- AIM OF THE EXERCISE
Your answer must hold only the lines below from the line containing "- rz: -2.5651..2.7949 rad" through the line containing "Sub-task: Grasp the", each reproduced exactly.

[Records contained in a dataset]
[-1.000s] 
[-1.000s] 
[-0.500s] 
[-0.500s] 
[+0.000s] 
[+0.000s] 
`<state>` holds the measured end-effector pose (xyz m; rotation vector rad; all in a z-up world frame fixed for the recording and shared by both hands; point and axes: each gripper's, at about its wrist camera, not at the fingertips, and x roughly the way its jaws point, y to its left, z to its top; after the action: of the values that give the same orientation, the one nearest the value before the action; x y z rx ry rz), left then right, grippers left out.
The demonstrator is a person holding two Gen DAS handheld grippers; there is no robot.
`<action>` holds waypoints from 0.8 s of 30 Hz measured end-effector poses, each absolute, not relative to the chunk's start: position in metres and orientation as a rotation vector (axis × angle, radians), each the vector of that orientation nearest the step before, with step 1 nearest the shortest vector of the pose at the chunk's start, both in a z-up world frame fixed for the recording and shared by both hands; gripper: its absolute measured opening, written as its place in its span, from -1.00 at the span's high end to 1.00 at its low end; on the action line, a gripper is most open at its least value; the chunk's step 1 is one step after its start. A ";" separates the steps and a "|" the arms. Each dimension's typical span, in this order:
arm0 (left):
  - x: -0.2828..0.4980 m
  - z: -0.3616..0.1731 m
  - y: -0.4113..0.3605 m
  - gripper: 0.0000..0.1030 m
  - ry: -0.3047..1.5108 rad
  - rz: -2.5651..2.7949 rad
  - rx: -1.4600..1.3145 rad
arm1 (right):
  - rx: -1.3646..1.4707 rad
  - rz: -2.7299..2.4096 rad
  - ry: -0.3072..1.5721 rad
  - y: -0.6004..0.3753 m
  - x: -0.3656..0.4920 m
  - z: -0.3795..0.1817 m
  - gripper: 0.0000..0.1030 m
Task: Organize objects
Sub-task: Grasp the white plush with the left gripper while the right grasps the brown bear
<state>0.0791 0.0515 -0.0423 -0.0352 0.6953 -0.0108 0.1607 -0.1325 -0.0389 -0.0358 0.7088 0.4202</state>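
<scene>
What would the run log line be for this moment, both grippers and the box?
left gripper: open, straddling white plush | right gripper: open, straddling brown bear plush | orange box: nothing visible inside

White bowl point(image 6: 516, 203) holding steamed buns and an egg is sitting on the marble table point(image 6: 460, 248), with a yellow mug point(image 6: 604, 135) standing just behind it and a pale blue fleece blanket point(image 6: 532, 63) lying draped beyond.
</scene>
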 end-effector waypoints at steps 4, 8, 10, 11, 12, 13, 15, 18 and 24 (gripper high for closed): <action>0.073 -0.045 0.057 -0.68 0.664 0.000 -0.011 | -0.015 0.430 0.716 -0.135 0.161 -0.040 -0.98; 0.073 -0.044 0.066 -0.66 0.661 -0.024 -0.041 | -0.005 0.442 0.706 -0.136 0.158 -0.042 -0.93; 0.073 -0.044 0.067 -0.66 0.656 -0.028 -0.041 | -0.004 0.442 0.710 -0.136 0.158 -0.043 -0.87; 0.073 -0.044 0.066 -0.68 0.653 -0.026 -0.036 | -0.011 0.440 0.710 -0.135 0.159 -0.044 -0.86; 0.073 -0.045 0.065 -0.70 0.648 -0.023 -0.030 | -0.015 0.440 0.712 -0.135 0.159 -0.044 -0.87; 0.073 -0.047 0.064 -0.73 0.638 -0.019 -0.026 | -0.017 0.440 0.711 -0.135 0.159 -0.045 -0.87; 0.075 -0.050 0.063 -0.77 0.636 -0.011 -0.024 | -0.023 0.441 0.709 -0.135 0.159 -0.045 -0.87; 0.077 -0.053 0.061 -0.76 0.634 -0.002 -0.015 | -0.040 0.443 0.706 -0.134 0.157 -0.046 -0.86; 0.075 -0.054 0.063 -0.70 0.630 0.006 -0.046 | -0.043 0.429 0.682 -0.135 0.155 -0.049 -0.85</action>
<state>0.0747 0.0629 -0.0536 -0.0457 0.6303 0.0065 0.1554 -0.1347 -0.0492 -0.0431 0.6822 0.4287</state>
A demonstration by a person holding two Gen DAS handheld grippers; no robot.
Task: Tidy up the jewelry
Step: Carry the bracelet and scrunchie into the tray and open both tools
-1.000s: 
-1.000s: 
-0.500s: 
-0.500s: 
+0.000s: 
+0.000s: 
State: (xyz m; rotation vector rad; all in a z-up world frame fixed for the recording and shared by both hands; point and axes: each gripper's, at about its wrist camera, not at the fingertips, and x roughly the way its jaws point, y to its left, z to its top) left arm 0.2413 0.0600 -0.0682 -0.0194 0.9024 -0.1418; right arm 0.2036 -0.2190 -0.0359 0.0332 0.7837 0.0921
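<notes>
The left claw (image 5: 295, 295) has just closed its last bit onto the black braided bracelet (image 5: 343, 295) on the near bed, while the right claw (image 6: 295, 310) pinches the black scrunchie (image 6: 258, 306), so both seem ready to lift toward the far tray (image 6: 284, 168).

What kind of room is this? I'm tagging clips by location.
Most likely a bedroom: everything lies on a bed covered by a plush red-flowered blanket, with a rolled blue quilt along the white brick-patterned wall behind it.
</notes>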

- RESPONSE TO THIS TASK
  - rz: -2.5651..2.7949 rad
  - rx: -1.4600..1.3145 rad
arm1 (right):
  - rx: -1.3646..1.4707 rad
  - rz: -2.7299..2.4096 rad
  - ry: -0.3072..1.5721 rad
  - y: -0.6004..0.3753 m
  - x: -0.3656..0.4920 m
  - z: -0.3795..0.1817 m
  - gripper: 0.0000..0.1030 m
Task: Organize objects
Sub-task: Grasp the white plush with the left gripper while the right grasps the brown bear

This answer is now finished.